|
Particle billboarding is one of the important steps of particle rendering. Billboarding can be achieved by using point sprites (the billboarding is automatically done by the GPU) or geometry shaders as explained in this article. Both methods produce similar visual results. But which method is the faster if we have to render a lot of particles (1 million or more)?
To bring an element of response, I prepared a demo that performs the rendering of 1’000’000 particle. Each particle is animated in a simple way in the vertex shader. The demo is available in two versions: the first one uses point sprites, the second one using geometry shaders. |
The GLSL Hacker demo is available in the host_api/Particle_PointSprite_vs_GS_Billboarded_Quads/ folder of the code sample pack. It’s recommended to use the latest GLSL Hacker 0.7.0.3 (I fixed a small bug related to fullscreen in this version).
Testbed:
– CPU: Intel Core i5-4670K @ 3.4GHz
– Mobo: GIGABYTE G1.Sniper M5
– Memory: G-Skill 16GB DDR3 1600MHz
– Windows 8 64-bit
– Catalyst 14.4 (for Radeon cards)
– R340.65 (for GeForce cards)
– GLSL Hacker 0.7.0.3
– FRAPS for displaying the framerate in fullscreen mode.
Settings: particules: 1’000’000, resolution: 1920×1080 fullscreen.

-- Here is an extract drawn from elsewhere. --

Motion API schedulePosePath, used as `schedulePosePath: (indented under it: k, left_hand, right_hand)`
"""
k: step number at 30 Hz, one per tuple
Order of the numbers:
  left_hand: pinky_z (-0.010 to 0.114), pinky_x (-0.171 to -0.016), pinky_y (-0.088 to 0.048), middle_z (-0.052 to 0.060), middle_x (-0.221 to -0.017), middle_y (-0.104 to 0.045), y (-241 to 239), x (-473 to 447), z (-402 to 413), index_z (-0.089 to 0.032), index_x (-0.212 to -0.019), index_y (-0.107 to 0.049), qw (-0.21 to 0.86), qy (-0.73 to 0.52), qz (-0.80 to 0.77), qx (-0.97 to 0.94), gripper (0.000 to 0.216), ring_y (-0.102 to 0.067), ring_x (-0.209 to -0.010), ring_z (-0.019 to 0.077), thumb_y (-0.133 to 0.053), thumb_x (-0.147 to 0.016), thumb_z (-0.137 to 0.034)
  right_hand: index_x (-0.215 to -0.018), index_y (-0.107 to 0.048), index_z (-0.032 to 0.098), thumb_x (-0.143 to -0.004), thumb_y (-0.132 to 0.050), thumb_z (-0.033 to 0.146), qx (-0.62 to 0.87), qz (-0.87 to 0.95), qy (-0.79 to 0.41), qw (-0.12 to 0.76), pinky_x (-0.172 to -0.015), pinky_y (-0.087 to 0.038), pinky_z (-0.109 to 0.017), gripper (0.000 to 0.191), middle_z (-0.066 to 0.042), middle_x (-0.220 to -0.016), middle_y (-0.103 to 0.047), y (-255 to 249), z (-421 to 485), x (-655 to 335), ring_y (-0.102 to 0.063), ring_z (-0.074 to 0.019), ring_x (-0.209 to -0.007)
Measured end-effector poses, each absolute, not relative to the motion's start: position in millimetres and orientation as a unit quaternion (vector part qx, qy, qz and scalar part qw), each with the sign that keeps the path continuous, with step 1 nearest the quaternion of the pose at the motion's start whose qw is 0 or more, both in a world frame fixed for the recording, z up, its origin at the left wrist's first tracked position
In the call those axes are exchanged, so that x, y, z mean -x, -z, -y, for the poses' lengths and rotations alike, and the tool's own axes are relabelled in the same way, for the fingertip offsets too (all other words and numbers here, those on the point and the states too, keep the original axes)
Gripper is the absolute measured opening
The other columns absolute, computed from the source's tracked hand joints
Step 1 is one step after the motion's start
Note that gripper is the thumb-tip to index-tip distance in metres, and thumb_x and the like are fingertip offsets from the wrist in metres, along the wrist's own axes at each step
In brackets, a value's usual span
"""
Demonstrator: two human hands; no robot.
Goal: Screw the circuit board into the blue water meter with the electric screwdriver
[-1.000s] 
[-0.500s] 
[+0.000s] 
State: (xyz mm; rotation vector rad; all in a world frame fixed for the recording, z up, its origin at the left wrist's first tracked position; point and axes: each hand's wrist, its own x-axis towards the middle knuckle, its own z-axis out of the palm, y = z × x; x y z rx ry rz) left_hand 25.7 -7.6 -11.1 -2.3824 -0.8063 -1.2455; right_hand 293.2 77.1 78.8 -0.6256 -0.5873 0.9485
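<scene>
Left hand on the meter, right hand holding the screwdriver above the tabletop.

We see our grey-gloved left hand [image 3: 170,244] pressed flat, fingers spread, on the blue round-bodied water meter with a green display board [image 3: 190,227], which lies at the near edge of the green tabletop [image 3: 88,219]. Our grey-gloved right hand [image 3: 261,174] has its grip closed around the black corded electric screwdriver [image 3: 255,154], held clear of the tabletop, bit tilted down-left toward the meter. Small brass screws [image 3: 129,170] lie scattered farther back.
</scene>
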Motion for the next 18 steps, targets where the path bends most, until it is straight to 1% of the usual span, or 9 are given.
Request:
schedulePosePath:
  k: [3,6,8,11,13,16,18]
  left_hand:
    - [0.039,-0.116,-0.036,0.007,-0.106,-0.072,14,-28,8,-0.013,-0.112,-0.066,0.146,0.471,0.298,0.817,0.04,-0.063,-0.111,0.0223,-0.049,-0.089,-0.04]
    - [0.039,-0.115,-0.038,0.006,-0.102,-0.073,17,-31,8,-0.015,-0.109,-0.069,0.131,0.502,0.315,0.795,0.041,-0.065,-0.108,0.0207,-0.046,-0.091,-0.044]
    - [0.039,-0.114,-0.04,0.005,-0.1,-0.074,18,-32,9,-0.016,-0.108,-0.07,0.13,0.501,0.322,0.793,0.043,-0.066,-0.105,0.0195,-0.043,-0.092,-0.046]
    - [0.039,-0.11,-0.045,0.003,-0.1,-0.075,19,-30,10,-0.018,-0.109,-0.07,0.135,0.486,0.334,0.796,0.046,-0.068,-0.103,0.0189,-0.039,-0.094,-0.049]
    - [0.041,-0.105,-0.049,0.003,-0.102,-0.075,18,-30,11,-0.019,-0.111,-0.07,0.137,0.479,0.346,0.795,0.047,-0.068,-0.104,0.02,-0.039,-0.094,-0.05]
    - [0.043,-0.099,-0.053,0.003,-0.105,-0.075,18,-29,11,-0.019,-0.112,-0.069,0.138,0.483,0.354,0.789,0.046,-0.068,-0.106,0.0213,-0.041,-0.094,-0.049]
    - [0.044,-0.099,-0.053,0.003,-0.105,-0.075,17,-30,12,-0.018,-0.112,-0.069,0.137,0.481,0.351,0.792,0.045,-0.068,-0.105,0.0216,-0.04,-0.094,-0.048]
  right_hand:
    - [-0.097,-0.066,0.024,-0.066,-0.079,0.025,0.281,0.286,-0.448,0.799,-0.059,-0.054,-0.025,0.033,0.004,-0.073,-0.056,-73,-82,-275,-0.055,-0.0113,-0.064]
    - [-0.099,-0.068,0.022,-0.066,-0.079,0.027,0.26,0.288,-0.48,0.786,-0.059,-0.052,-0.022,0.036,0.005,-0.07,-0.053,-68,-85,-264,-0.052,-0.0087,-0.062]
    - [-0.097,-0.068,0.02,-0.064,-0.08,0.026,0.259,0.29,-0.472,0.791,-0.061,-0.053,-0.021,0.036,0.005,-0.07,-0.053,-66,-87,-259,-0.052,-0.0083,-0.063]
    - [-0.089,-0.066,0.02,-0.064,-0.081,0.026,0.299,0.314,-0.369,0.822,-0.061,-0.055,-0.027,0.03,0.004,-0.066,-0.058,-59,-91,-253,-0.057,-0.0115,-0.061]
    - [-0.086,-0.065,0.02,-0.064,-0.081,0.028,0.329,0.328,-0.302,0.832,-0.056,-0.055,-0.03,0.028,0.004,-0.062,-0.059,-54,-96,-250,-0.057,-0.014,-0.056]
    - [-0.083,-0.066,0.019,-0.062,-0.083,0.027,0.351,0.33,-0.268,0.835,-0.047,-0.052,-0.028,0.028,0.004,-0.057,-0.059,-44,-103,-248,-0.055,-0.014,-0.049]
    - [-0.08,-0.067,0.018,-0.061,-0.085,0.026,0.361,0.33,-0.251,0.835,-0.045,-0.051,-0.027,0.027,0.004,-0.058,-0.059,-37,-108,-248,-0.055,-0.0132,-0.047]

Point Sprite | Geometry Shader | Difference | |
Radeon HD 7970 | 147 FPS | 105 FPS | -28% |
Radeon HD 6970 | 98 FPS | 65 FPS | -33% |
Radeon HD 5870 | 85 FPS | 59 FPS | -30% |
GeForce GTX 780 | 295 FPS | 279 FPS | -5% |
GeForce GTX 750 | 203 FPS | 122 FPS | -39% |
GeForce GTX 680 | 72 FPS | 71 FPS | -1% |
Quick analysis: particle rendering with geometry shader is around 30% slower than with point sprites on Radeon GPUs. I was a bit surprised by this result because Radeon GPUs have a special hardware support in the geometry shader to make the transformation of a vertex into 4 vertices more efficient (see details in the Radeon HD 2000 Programming Guide, page 9). I asked to AMD OpenGL guru about this special support and actually there’s no mention in any internal documentation of that special hardware support for the 1:4 amplification case in geometry shader. This drop in performance is absolutely normal when comparing point sprites versus GS billboarded quads.
With NVIDIA hardware, we can distinguish two types of GPUs: a first type where the difference between PS and GS is very small (GTX 780, GTX 680) and a second type (GTX 750) where the difference is similar to the one observed on Radeon GPUs.
Conclusion: it’s not a surprise, point sprite is the fastest way to render a lot of particles on both AMD and NVIDIA GPUs. And since OpenGL 3, point sprite is the default point rendering mode.
A french version of this article is available HERE.

1 million particle
Here are some numbers from a stck GTX580:
Sprites — 218 FPS;
Geometry Shader — 212 FPS;
2.7% difference.
By the way, isn’t the primary limitation on GS performance the output buffering? This should have been a solved problem a while ago. AMD had relatively good GS performance even back then with R600, while NV’s hardware was struggling until Fermi introduced a totally reworked memory pipeline.
^^^
Correct results for 1920*1080 mode:
Sprites — 134 FPS;
Geometry Shader — 132 FPS;
Why didn’t you test fixed instancing? I have read in the GCN performance tweets that for radeon cards instancing is to prefer for fixed geometry expansion. So, why not test it 😀 ?
@fellix: Has your GTX 580 reference or overclock edition?? What’s GFX driver, OS and CPU?
I got at 1080p+fullscreen running Win 7 x64 SP1 with i5-2500K@4.5GHz and GTX 580@reference-stock (340.52WHQL (HQ)):
Point Sprites — 110 FPS
Geometry Shader — 108 FPS
nuninho1980,
Mine is actually a EVGA OC model.
The system is Win8 x64, Core i7-920, v337.88WHQL driver.
@Ziple: I’ll try to do an instancing test as soon as possible.
I have new EVGA GTX 780 Ti Classified after GTX 580 3GB (freeze – RMA to GTX 770SC)! 🙂
At 1080p running Win 8.1 x64 with 347.71beta (HQ)
-Point Sprite (PS): 301 fps
-Geometry Shader (GS):296 fps
-Geometry Instancing (GI): 110 fps